Studio album by Escort
- Released: October 30, 2015
- Genre: Nu-disco
- Length: 41:41
- Label: Escort
- Producer: Dan Balis; Eugene Cho;

Escort chronology
| Escort (2011) | Animal Nature (2015) | City Life (2019) |

= Animal Nature =

Animal Nature is the second album by an American nu-disco band Escort, released on October 30, 2015, through Escort Records. The album consists of ten new tracks along with "a handful of alternate edits and remixes of album cuts".

==Reception==

In a review for Pitchfork, Ilana Kaplan says the album is a more polished production then the band's debut with a little less funk, moving from "funk disco into a late '70s disco/early '80s synth phase, blurring genre lines," and Escort has "hit a nostalgic sweet spot that will never grow old."
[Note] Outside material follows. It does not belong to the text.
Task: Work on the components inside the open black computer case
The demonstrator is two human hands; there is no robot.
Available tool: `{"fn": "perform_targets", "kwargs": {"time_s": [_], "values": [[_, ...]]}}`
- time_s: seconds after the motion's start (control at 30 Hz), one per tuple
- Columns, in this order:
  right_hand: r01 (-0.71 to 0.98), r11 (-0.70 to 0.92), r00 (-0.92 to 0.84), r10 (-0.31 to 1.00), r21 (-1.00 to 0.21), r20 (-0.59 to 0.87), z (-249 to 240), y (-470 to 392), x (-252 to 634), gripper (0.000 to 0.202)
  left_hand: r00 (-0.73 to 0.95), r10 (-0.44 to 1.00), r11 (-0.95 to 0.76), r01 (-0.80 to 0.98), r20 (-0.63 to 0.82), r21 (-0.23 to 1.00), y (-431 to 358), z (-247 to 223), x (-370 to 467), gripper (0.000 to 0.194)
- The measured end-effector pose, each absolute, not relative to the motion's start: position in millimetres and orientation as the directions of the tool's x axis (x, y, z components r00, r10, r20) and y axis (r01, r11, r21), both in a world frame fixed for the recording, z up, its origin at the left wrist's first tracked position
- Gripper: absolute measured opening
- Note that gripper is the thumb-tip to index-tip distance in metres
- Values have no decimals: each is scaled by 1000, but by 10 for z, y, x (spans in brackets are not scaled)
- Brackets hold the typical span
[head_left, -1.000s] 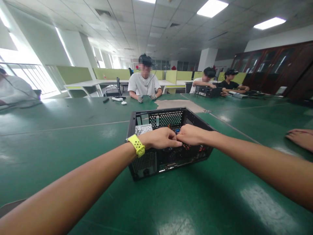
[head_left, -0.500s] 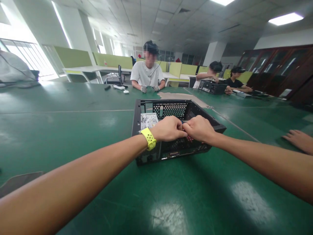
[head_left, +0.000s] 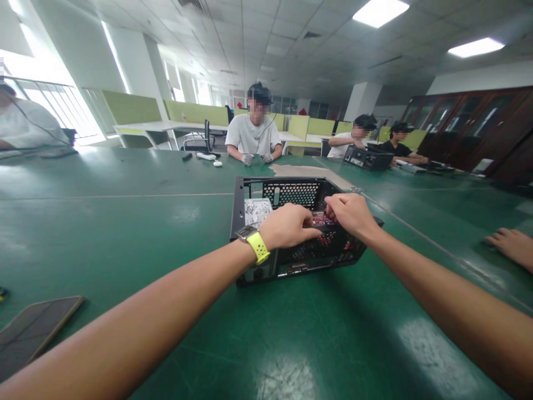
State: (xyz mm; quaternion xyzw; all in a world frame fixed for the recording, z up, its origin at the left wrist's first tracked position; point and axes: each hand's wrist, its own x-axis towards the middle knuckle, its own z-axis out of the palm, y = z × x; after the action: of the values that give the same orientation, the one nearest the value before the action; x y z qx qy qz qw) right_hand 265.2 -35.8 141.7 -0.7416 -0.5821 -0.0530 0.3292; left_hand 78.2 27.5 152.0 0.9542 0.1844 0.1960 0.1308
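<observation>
Both hands (head_left: 320, 222) inside computer case (head_left: 300, 233)

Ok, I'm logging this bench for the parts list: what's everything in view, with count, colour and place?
computer case: 1, black, open-topped, mid-table under both hands
red parts: several, inside the case; too small to identify
table: 1, green
flat dark slab: 1, table's near left edge
second case: 1, black, far right
small items: a few, black and white, far side
people: 4 seated around the table
another person's hand: 1, flat on the table, right edge
watch strap: 1, yellow, left wrist
left hand: over the case, fingers curled inside
right hand: over the case, fingertips pinching inside
</observation>
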Motion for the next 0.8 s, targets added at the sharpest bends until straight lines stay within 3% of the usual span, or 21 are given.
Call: {"fn": "perform_targets", "kwargs": {"time_s": [0.07,0.13,0.2,0.33,0.43,0.6,0.7,0.8], "values": [[842,-107,330,878,-529,347,1478,-400,2850,38,874,388,-900,292,291,324,289,1542,750,33],[822,-139,317,918,-553,240,1531,-468,3000,42,883,386,-900,298,265,318,287,1560,741,37],[869,-148,271,941,-473,204,1567,-530,3052,48,887,394,-897,313,242,313,263,1585,776,41],[985,-47,69,989,-168,128,1596,-526,2892,51,871,449,-876,386,198,288,195,1660,976,37],[991,-15,25,997,-131,74,1593,-422,2733,45,872,480,-831,414,101,371,211,1660,1130,29],[964,-190,197,980,-183,20,1579,-316,2610,37,841,539,-626,371,37,686,299,1513,1195,30],[905,-364,374,927,-219,4,1578,-334,2546,40,830,557,-603,395,11,693,284,1476,1182,28],[872,-411,438,898,-265,49,1576,-373,2494,41,816,577,-647,427,39,632,237,1483,1169,28]]}}
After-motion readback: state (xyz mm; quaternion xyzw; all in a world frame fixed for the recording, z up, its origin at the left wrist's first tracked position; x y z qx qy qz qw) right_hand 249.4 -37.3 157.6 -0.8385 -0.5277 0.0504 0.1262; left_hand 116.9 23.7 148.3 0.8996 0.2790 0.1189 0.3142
Andy Kellman of AllMusic states that "Animal Nature comes across more as the work of a band than of a studio project" and contains "references to specific disco and post-disco artists and bygone production touches less obvious, a little more concealed than they are on the 2011 album." The standout track is "Body Talk", which Kellman calls "a gleaming compound of early-'80s boogie and early-'90s house."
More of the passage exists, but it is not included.